Die Verwertung von Städten produziert Reichtum und Elend zugleich. Doch europaweit gehen Mie­te­r:in­nen dagegen auf die Straße.

Wenn sie keine Mietwohnung finden, dann sollen sie doch eine kaufen! Foto: imago / epd

D ie Verwertung einer Stadt hat ganz unterschiedliche Facetten. Einmal ist da die architektonische Seite des Prozesses. Die Graffitis verschwinden, die Häuserfassaden werden saniert, überall sprießen diese seelenlosen Betontempel der Hässlichkeit aus dem Boden, die an jedem Ort in dieser Welt gleich aussehen. Dann sind da die neuen Menschen, die plötzlich durch die Kieze flanieren und dabei Outfits tragen, die Beträge kosten, mit denen eine typische Berliner Familie durch den Monat kommen würde. Im öffentlichen Raum muss man plötzlich immer mehr Gesprächen zuhören, in denen es nur ums Geldmachen geht.
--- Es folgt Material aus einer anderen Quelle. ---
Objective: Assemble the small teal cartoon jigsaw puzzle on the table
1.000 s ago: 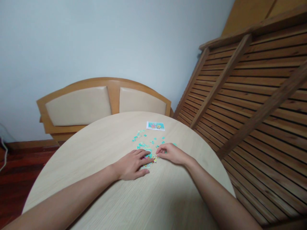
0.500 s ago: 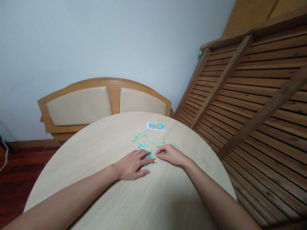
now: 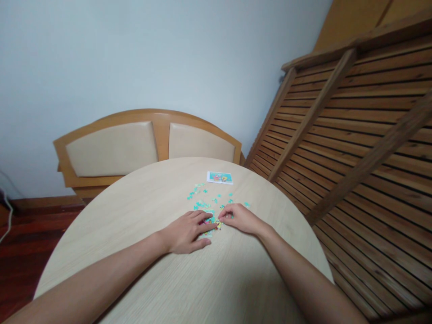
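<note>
A partly joined jigsaw puzzle (image 3: 207,234) in turquoise, pink and yellow lies on the round table (image 3: 151,279). My left hand (image 3: 187,231) rests flat over it with fingers spread, covering much of the picture. At the puzzle's right edge my right hand (image 3: 238,217) pinches with thumb and forefinger by a yellow puzzle piece (image 3: 219,223); the fingertips touch that spot, and the piece is small and partly hidden. Loose turquoise puzzle pieces (image 3: 201,205) are scattered just beyond both hands.
Farther back on the table is a small picture card (image 3: 219,177) with a turquoise scene. A padded wooden headboard (image 3: 113,148) stands behind the table against the wall. On the right leans a large slatted wooden frame (image 3: 324,135), close to the table's edge.
</note>
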`<state>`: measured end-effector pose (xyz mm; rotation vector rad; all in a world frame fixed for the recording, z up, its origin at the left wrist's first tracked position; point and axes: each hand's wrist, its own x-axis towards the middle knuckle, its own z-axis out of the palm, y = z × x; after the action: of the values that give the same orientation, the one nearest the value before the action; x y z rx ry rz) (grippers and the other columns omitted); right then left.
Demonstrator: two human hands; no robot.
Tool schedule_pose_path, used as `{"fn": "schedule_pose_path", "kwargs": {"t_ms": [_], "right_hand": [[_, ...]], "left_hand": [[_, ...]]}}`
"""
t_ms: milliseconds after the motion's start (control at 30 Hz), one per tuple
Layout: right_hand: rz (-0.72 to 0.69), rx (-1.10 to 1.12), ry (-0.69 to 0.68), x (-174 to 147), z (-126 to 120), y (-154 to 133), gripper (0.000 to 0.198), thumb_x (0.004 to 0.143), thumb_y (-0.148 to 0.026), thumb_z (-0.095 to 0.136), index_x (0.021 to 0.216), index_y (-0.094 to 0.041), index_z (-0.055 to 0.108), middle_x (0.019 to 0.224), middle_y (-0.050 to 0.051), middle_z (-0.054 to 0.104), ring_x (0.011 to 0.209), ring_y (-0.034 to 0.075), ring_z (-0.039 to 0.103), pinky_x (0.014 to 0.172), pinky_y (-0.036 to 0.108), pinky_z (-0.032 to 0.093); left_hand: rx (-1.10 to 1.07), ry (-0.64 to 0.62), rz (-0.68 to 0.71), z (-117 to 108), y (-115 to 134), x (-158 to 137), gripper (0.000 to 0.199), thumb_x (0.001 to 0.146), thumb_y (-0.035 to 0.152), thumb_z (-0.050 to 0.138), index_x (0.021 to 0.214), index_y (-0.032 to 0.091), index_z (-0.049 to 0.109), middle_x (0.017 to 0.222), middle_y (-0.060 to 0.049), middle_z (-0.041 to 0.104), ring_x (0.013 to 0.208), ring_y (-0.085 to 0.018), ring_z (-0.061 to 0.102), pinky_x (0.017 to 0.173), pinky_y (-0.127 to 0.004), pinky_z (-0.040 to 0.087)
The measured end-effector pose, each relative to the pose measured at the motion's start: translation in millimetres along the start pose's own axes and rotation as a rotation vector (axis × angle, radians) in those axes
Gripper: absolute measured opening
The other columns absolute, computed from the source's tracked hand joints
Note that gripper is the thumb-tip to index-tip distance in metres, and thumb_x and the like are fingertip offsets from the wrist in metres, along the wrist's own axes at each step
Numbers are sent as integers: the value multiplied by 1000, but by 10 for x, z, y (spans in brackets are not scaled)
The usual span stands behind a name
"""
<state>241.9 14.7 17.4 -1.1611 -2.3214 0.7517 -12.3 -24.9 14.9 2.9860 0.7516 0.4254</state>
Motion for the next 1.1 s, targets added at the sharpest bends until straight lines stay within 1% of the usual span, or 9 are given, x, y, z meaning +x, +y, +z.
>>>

Die Logik des Kapitals beginnt das Stadtbild zu prägen. Doch das Kapital kann nicht einmal auf seine hässliche Art schöpferisch sein, ohne gleichzeitig menschliches Leid zu produzieren. Dies ist die andere Seite des Prozesses, die sich meist hinter geschlossenen Türen, abseits der Öffentlichkeit, abspielt: Die Angst vor dem Briefkasten, sie ist nicht sichtbar. Die alten Leute verschwinden oft schweigend. Die Zerstörung der jahrzehntelang gewachsenen Kiezstrukturen, sie geschieht nicht auf einen Schlag, sondern ist ein schleichender Prozess. Die Verdrängung von Obdachlosigkeit aus dem öffentlichen Blickfeld ist eine Wissenschaft für sich geworden.

Doch so unterschiedlich die Facetten der Verwertung sind, das Kapital reproduziert diese Muster mit angsteinflößender Verlässlichkeit, egal wo es wirkt. Berlin ist kein Einzelfall, auch wenn es den Ber­li­ne­r:in­nen oft so scheint. In Lissabon machen Mieten laut Ak­ti­vis­t:in­nen inzwischen 63 Prozent des Durchschnittseinkommens aus, in Schweden wird Mi­gran­t:in­nen der Zugang zu Sozialwohnungen verwehrt. In Paris werden die Menschen auf die Straße gesetzt, während sich die Stadt für die Olympischen Spiele aufpoliert.

Zurecht versuchen die Mie­ten­ak­ti­vis­t:in­nen der European Action Coalition deshalb bereits zum vierten Mal, den Widerstand gegen diese Prozesse zu transnationalisieren. Bereits seit einigen Tage, aber noch bis zum Sonntag, den 7. April, finden im Rahmen der Housing Action Days europaweit Proteste und Aktionen statt, um die Gewalt der Gentrifizierung in die Öffentlichkeit zu zerren und die Verzweiflung der Gentrifizierten in Wut zu kanalisieren. Allein in Berlin sind laut Aktionskarte 17 Veranstaltungen geplant, die auf verschiedene Facetten des Problems hinweisen.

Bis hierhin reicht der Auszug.